Víctor Hugo Martínez

Hay lugares donde la tierra deja de ser suelo y se convierte en evidencia.

En Reynosa, al fondo de la colonia Puerta Sur, integrantes del colectivo Amor por los Desaparecidos en Tamaulipas caminan sobre fragmentos que no deberían estar ahí: huesos, cenizas, restos que el tiempo no terminó de ocultar.

No buscan respuestas grandilocuentes, buscan algo más básico: confirmar que alguien estuvo ahí y que no volvió.

El hallazgo no es solo un punto en el mapa. Es una grieta. Una más en un país que insiste en contarse a sí mismo como una historia distinta.

Porque mientras la superficie intenta sostener cifras, discursos y balances, el subsuelo responde con otra narrativa: una que no cabe en reportes ni en conferencias.

Esa fractura no es exclusiva de un predio en Tamaulipas. Se repite en otros espacios, con otros lenguajes.

La distancia entre lo que se dice y lo que ocurre crece.

Entre la narrativa oficial y la experiencia cotidiana de quienes buscan, de quienes esperan, de quienes sostienen con sus manos lo que otros reducen a números.

En Reynosa, la tierra habla. Y lo hace sin filtros.

Cada fragmento expuesto es una pregunta que no encuentra respuesta en los informes. Cada paso que da el colectivo es también un recordatorio de que hay realidades que no se pueden administrar desde el discurso.

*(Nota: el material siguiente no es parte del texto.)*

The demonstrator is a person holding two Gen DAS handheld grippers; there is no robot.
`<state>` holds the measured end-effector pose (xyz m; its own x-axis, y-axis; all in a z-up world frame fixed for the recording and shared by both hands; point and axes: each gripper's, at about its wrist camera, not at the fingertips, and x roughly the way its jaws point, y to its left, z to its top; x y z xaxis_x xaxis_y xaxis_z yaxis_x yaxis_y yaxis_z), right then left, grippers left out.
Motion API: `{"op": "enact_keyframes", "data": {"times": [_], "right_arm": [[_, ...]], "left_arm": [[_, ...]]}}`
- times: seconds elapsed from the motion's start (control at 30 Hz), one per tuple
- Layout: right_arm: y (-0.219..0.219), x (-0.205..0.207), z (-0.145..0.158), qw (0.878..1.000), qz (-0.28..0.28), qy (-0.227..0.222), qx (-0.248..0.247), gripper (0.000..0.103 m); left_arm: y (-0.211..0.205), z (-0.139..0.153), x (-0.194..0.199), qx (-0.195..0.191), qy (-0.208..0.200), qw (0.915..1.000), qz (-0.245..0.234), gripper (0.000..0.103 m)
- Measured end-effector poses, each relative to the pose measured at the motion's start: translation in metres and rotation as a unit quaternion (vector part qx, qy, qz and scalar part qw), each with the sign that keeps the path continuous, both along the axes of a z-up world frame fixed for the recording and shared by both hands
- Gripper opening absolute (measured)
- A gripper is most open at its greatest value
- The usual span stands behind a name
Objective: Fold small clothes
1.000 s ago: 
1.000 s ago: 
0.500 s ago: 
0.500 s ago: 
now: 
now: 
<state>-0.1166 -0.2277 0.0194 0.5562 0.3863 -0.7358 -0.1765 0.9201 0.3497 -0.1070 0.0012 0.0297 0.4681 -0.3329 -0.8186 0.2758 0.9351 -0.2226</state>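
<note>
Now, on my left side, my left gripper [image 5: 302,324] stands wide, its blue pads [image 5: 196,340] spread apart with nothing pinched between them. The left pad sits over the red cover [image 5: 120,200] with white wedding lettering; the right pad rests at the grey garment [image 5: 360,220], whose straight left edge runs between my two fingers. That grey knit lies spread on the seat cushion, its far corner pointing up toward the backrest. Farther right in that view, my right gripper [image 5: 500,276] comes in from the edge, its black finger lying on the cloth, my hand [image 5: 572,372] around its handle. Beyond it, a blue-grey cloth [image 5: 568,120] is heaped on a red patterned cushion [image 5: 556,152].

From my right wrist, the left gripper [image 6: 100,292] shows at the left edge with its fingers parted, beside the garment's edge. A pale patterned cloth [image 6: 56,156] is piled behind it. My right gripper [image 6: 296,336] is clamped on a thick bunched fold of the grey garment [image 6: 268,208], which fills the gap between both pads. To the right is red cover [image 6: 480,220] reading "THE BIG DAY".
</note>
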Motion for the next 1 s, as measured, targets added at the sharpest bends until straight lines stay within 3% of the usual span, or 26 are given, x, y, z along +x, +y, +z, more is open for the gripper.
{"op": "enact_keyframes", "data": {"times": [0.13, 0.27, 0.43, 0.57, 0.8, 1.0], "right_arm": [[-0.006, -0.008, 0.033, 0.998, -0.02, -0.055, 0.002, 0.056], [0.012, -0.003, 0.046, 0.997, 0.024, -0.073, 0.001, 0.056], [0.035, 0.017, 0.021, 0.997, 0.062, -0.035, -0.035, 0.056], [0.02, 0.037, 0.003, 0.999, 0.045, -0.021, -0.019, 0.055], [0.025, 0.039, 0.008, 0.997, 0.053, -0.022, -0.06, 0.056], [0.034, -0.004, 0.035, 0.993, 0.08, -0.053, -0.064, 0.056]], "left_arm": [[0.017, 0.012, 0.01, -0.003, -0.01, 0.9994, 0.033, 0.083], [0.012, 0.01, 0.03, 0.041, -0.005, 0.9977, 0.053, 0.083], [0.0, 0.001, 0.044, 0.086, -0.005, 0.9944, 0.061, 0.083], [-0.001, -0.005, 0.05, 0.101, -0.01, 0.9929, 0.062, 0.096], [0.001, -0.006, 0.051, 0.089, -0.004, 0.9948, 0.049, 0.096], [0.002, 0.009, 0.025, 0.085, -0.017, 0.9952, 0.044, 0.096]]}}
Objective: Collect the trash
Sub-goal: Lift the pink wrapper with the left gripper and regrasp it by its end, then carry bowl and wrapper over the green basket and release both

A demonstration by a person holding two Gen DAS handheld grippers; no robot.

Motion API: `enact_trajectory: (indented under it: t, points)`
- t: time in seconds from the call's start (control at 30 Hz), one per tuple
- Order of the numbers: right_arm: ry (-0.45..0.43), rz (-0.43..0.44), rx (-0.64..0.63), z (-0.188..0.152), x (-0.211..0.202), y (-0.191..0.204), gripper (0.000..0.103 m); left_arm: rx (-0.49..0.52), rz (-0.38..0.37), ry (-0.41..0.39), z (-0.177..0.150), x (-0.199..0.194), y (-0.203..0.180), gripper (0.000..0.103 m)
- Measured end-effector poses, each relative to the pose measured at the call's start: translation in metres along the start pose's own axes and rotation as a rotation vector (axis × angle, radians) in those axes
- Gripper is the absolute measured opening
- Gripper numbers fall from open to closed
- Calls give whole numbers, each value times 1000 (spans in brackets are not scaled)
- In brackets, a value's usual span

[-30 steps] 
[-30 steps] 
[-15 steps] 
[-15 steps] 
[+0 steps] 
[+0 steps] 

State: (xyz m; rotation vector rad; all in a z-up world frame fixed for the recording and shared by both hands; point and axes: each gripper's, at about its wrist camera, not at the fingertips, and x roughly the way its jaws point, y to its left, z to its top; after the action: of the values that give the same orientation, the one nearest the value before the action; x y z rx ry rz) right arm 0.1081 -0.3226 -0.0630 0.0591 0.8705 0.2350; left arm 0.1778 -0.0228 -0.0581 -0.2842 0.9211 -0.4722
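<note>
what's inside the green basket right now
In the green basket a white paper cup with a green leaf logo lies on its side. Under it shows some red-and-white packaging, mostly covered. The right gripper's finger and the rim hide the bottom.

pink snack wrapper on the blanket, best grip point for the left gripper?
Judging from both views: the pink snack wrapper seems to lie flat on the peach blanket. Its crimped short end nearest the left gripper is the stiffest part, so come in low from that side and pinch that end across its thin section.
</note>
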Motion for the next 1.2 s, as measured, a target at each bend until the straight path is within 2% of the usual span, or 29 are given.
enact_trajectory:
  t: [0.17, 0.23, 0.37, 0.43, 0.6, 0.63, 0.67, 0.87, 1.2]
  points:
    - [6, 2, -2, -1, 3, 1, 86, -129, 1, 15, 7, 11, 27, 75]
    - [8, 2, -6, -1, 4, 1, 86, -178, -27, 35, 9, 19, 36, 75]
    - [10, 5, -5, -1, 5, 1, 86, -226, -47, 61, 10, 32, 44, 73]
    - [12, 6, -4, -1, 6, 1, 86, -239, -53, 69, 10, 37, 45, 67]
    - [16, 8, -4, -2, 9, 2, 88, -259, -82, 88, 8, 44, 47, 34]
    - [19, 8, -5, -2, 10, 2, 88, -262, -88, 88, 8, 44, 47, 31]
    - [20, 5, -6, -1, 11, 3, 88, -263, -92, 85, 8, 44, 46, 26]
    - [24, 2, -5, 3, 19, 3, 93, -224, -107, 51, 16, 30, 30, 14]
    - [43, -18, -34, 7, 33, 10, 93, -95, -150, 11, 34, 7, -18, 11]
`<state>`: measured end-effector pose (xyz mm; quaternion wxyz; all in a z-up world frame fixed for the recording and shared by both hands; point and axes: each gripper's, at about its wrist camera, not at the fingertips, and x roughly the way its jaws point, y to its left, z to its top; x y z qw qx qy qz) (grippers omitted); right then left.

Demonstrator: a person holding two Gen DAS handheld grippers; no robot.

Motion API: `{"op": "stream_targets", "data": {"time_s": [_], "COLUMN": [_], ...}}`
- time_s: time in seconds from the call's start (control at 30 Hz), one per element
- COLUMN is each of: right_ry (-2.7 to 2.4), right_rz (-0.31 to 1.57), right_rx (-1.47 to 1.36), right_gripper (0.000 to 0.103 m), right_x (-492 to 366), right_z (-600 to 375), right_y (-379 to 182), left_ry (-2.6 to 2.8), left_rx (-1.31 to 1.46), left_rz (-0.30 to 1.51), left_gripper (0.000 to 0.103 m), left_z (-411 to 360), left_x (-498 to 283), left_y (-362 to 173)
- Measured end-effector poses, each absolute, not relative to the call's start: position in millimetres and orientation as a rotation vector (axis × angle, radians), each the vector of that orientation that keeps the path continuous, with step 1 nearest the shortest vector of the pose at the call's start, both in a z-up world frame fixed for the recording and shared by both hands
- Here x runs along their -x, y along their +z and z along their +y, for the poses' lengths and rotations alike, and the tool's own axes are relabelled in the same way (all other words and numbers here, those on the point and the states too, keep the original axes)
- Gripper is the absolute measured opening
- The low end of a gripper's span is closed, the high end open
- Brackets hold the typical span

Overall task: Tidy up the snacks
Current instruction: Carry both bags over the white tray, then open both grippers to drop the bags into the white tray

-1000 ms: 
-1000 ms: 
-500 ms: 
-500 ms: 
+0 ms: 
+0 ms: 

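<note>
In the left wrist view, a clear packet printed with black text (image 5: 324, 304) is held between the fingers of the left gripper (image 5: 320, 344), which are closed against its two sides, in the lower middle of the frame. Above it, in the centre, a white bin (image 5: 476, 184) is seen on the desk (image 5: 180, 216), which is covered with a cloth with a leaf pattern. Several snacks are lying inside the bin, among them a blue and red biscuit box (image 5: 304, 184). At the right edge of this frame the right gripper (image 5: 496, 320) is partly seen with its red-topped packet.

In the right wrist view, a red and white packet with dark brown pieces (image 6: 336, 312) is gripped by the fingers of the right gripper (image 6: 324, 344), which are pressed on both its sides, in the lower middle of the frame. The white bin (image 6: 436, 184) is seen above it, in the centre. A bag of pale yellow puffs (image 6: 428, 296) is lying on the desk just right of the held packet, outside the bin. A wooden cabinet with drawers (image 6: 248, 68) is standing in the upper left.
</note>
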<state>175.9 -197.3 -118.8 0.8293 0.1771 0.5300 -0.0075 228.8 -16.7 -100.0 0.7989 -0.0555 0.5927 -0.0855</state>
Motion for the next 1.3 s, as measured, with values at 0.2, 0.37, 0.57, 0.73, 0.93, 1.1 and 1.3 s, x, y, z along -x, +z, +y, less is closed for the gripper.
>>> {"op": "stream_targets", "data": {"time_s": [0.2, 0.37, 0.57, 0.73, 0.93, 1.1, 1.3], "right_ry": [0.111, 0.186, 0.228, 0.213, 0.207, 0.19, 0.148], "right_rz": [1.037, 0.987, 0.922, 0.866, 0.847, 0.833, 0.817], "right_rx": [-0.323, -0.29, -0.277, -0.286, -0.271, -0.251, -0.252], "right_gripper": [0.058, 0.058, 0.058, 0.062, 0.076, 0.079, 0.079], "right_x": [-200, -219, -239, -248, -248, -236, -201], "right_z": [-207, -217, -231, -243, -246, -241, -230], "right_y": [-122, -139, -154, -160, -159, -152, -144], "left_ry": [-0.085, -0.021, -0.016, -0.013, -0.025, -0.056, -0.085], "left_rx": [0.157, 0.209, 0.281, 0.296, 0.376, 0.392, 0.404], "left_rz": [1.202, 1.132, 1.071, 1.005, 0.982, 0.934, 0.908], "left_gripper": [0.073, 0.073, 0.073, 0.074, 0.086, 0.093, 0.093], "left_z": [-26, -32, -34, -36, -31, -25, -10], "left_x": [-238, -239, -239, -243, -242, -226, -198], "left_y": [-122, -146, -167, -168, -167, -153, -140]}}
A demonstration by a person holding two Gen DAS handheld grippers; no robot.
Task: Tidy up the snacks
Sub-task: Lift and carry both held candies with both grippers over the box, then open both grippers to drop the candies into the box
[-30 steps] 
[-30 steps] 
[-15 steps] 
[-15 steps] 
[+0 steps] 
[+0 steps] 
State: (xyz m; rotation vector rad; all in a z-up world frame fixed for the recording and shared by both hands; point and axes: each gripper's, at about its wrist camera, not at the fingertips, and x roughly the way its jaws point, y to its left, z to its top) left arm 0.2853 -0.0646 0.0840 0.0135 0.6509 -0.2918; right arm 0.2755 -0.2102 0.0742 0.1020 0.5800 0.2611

La búsqueda permanente del colectivo Amor por los Desaparecidos en Tamaulipas ocurre lejos de los reflectores oficiales, hasta que los hechos irrumpen como un puñetazo en la cara del discurso oficial.

Y más cuando se localiza lo que fue calificado por el colectivo como un “cementerio clandestino”, en donde, según el organismo, fueron localizados 8 cráneos y otros restos óseos humanos.

Tal vez el problema no sea solo lo que está ocurriendo, sino la insistencia en no mirarlo de frente.

Porque un país que no logra nombrar sus ausencias, que no reconoce sus propias grietas, corre el riesgo de acostumbrarse a ellas.

Y cuando eso pasa, lo extraordinario deja de ser el hallazgo.

Se vuelve costumbre.

Nombrar la realidad no la cambia, pero negarla la profundiza. En un estado como Tamaulipas en donde la tierra habla más que los informes, el silencio deja de ser omisión: se transforma en parte del problema.